By Jonathon Van Maren
In 2015, R. Albert Mohler’s We Cannot Be Silent: Speaking Truth to a Culture Redefining Sex, Marriage, and the Very Meaning of Right and Wrong was published. As a theologian, president of the Southern Baptist Theological Seminary, and host of the daily podcast The Briefing, Mohler is one of America’s most prominent Christian conservative voices. A mere five years later, Mohler published an update: The Gathering Storm: Secularism, Culture, and the Church. A lot has happened in the past half-decade.
Mohler believes that the Secular Age we are entering will be catastrophic for our civilization, and he meticulously details the storms facing marriage, the family, gender, and the church. Interestingly, he highlights the fact that our secular age isn’t particularly secular—most people in fact hold to some sort of spirituality, but choose a belief system that allows them to fulfil their personal desires. Sociologist Christian Smith defined this trend as “Moralistic Therapeutic Deism” back in 2005 when it became clear that many American Christians did not actually hold to many defining orthodoxies.
Mohler notes that secularization is advancing across the West, and quotes Oliver Roy’s observation that “dechristianization never takes a step backwards.” Once it is gone, its gone. He highlights Tom Holland’s recent book Dominion, which details how the Christian framework is the skeleton of Western civilization. Our secular age is running on the fumes of Christendom, and it is sobering and somewhat chilling to consider the fact that as we abandon 2,000 years of belief, those of us living today are on the cusp of an unprecedented new era—a leap into the dark. In the West, one fears, it is a darkness in which the candlestick of the gospel is flickering.
The Canadian philosopher Charles Taylor once defined the history of the West has having three intellectual epochs: pre-Enlightenment, when it was impossible not to believe in God and some form of Christianity; the post-Enlightenment, with the possibility of unbelief; and the late-modern period, with the growing impossibility of belief. Science, we are told, has discounted Creation, miracles, the Resurrection, and much of what is essential to Christianity. Without it, we inhabit a Darwinian nightmare from which the only escape is death. The Secular Age scoffs at hope.
Mohler also examines the sad state of Christianity, noting that the sea change in opinion on matters like same-sex marriage are in part a massive switch in allegiance from one orthodoxy another. Fundamentally, our society is faced with a choice: Revolution, or revelation. The sexual revolutionaries have moved from passive secularization, which emptied many pews, into active secularization, “which directly confronts the authority of the church and explicitly demands theological capitulation.” The Sexual Revolution is a total war demanding total victory.

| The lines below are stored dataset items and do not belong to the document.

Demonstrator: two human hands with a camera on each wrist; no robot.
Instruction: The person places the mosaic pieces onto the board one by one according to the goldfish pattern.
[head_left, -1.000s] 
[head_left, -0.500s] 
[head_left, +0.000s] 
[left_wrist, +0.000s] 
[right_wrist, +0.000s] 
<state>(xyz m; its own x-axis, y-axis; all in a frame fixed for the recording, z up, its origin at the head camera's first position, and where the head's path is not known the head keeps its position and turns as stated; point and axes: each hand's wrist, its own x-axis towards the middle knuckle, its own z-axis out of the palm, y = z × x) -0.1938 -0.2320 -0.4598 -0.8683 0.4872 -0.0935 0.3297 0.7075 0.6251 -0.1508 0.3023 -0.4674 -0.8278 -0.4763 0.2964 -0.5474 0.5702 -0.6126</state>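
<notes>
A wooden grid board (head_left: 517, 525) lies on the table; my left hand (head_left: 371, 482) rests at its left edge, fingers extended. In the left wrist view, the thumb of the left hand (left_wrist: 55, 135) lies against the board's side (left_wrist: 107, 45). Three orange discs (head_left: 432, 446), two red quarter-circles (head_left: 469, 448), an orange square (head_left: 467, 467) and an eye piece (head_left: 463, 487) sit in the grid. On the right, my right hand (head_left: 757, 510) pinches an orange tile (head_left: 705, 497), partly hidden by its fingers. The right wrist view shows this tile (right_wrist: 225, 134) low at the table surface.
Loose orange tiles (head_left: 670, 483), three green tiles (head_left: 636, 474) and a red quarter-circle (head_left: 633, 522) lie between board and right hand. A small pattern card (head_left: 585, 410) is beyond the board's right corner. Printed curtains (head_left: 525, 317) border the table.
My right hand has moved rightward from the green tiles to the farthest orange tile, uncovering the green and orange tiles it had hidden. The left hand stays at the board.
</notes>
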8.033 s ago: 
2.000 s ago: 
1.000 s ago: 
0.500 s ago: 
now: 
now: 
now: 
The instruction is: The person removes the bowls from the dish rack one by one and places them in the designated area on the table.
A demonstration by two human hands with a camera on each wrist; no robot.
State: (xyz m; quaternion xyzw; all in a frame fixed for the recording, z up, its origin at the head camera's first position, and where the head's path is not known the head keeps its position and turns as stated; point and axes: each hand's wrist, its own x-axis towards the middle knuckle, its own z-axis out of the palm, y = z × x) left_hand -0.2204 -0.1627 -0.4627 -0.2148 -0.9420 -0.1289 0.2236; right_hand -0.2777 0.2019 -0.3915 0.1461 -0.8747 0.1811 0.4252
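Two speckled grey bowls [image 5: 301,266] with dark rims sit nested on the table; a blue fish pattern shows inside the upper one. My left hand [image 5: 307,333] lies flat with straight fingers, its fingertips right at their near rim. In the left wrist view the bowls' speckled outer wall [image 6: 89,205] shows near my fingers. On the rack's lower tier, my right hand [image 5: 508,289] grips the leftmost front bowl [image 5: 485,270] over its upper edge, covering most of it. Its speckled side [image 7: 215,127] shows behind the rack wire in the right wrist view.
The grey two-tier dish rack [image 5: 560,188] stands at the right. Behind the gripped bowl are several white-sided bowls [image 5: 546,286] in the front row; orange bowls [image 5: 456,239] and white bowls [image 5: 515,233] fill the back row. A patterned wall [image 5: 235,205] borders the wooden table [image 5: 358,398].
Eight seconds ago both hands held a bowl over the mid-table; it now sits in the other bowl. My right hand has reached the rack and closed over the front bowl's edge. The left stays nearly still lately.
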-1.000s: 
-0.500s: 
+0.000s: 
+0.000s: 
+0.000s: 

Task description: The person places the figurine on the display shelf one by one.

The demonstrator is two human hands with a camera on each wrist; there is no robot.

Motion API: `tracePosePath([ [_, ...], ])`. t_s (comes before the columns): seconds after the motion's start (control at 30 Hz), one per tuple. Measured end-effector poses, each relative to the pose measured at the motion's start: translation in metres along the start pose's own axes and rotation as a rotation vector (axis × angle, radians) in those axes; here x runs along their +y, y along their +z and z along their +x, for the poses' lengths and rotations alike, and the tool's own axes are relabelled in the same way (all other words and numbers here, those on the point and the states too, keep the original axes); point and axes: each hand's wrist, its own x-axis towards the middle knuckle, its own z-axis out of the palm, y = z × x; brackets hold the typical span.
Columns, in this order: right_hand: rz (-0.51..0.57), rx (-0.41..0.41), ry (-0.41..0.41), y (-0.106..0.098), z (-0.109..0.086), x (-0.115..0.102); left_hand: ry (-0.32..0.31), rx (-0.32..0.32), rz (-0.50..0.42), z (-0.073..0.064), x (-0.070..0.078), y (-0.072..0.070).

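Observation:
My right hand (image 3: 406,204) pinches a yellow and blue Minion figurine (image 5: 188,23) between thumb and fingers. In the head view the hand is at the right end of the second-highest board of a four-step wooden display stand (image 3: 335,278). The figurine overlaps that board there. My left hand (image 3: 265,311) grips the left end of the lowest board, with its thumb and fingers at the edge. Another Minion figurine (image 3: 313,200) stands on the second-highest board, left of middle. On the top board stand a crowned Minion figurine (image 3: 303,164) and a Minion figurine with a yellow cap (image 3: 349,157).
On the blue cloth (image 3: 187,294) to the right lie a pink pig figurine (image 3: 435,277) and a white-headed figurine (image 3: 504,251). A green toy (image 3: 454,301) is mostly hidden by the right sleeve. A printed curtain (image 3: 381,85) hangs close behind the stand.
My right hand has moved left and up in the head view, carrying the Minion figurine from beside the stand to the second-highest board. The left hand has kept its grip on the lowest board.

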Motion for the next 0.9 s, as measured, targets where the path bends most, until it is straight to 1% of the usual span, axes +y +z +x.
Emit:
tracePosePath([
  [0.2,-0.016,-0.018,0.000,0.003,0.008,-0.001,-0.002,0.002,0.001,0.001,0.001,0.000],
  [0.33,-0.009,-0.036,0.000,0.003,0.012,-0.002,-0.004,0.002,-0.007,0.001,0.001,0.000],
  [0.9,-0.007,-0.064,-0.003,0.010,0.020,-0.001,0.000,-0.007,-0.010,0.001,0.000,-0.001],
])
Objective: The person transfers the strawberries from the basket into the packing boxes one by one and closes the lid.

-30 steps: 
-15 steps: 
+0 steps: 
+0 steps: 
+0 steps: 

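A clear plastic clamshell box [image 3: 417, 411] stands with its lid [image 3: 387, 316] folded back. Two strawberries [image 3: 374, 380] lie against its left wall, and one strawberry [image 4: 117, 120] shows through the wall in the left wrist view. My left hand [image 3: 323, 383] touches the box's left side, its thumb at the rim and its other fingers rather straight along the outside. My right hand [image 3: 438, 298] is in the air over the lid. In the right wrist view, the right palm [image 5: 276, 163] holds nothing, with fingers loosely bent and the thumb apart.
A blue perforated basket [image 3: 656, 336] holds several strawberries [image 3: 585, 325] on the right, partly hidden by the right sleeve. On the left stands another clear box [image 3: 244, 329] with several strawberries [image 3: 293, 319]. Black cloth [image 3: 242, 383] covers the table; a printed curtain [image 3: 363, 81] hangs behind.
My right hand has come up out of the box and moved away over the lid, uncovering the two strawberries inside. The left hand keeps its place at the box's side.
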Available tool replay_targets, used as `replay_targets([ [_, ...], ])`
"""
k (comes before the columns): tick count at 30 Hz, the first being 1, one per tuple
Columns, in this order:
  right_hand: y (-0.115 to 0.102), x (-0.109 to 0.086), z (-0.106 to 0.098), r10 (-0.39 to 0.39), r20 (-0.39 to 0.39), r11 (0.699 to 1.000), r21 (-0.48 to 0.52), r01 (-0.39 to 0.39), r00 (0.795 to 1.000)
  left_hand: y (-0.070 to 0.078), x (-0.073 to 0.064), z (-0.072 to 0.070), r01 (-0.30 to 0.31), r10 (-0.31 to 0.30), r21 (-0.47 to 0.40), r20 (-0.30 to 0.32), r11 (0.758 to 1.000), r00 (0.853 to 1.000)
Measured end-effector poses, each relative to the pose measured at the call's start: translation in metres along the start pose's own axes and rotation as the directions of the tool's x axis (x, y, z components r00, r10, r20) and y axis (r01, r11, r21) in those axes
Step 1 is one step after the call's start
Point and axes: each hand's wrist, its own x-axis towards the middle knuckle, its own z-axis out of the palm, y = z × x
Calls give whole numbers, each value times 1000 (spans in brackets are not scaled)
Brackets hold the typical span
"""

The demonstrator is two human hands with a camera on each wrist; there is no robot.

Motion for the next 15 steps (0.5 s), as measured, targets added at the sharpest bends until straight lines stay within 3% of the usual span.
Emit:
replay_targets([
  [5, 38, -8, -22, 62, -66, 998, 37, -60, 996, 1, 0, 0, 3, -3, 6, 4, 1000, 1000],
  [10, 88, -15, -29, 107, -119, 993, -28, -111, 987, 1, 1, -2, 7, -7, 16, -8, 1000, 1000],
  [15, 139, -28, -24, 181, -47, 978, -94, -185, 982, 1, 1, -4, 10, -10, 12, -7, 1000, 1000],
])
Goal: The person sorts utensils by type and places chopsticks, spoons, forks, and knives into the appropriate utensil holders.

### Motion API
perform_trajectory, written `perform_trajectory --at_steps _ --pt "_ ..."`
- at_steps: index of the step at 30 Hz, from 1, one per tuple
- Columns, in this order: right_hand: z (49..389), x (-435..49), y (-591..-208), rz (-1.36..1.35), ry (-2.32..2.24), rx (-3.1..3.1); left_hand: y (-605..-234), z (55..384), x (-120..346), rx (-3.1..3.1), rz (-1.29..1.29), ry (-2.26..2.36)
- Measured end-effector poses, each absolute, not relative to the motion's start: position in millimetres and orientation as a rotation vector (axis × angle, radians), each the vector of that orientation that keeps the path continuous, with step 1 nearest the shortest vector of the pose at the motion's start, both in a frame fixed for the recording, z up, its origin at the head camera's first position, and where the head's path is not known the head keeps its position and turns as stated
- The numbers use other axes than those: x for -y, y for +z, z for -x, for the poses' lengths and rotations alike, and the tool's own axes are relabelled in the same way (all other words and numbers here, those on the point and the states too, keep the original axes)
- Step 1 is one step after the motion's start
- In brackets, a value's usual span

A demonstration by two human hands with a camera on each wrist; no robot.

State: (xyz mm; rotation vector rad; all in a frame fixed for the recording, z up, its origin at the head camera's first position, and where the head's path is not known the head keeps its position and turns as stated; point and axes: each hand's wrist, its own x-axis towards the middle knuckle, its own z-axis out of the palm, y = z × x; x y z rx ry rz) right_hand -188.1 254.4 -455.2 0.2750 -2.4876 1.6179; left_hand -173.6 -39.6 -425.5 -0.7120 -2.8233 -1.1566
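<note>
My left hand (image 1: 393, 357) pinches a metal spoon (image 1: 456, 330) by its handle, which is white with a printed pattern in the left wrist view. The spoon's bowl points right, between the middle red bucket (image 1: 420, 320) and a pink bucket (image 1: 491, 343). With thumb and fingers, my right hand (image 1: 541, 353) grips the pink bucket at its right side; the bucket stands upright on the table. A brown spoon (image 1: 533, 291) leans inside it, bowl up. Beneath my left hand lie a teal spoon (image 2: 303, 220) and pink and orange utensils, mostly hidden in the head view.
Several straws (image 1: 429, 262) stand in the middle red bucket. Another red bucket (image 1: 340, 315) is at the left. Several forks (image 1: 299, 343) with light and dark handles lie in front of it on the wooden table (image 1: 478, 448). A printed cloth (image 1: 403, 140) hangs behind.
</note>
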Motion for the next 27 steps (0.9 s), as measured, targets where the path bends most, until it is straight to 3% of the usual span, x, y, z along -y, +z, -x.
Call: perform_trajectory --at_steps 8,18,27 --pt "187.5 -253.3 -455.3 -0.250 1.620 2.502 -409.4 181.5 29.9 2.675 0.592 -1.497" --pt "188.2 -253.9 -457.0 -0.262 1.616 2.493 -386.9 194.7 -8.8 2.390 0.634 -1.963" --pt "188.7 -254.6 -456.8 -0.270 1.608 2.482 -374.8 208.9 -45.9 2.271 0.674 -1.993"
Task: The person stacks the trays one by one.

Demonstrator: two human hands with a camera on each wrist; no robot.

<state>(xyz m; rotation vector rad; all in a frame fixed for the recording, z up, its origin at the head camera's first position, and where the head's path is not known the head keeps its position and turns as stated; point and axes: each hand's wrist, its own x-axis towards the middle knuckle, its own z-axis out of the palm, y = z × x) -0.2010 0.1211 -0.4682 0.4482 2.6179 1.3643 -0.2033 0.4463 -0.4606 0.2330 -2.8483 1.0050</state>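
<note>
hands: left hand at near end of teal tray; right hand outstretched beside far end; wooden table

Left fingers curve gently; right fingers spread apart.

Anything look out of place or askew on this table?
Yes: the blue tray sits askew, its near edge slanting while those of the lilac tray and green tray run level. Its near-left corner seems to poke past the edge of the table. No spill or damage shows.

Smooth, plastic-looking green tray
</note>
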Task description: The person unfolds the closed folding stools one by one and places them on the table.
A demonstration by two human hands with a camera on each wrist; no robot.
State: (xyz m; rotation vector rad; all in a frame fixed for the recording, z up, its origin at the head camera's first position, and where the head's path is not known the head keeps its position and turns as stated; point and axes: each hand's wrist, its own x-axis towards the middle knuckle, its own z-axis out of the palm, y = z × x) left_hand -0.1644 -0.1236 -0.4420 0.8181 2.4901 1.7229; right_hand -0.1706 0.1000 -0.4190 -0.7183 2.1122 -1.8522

“Explicit sexuality—stripped of the constraints of marriage—is the energy behind much of our economy, the material for our entertainment, and the best tool for advertising,” Mohler observes. “Pagans speak of holy things as if they were lowly while speaking of lowly things as if they were holy.” That, after all, is how sodomy became a sacred social value.
In just a few years, the revolutionaries took over the schools, infused gender ideology, and now usurp parental authority to ensure that children can pursue the path of “transition” that they have been introduced to. “Male and female created He them” is a heresy that leads to cultural cancellation. Again: Revolution, or revelation? We cannot have both. We must choose one.
Some Christians, Mohler writes, are trying to have it both ways. He specifically takes aim at the 2018 “Revoice Conference,” in which “LGBT Christians” promulgated a dual identity—that of “gay Christian.” This, Mohler notes, is nothing short of an abandonment of historic Christianity and a demand for the recognition of a sexual minority within the Church. Christians cannot compromise with gender ideology, queer theory, or any of the other pagan theologies. We also cannot identify with sin. I suspect that this particular debate is only just getting started.
Being on the “right side of history,” Mohler writes, is being on the side that is “in line with the trajectory of the cosmos, namely a day of judgement with Jesus Christ on the judgement seat” and the “divine verdict of eternity.” Thus, we must submit to biblical authority in all things and engage the culture with faith, hope, and love. Because God exists, everything matters. In this new Secular Age, we must cling to ancient truths. “What do we do in the face of a secular age?” Mohler writes. “We build houses and live in them. We get married and have babies and grow families and plant churches and make a difference in the world.”
In conclusion, he says, “Christians must do at least two things: preach true gospel liberty in the face of erotic liberty and stand ready to receive the refugees of the sexual revolution.” There will be many of those in the years ahead.
Agree totally. God will have the ultimate victory but we must stand against all the EVIL now
Light dispels darkness and Truth exposes lies and sets you free. To reject truth and light is to eternally put yourself in bondage. Faith comes by hearing and hearing by the Word of God. To close your ears to hearing with the idea of listening attentively prevents you from understanding. The Word is Turh and the wold needs to embrace it.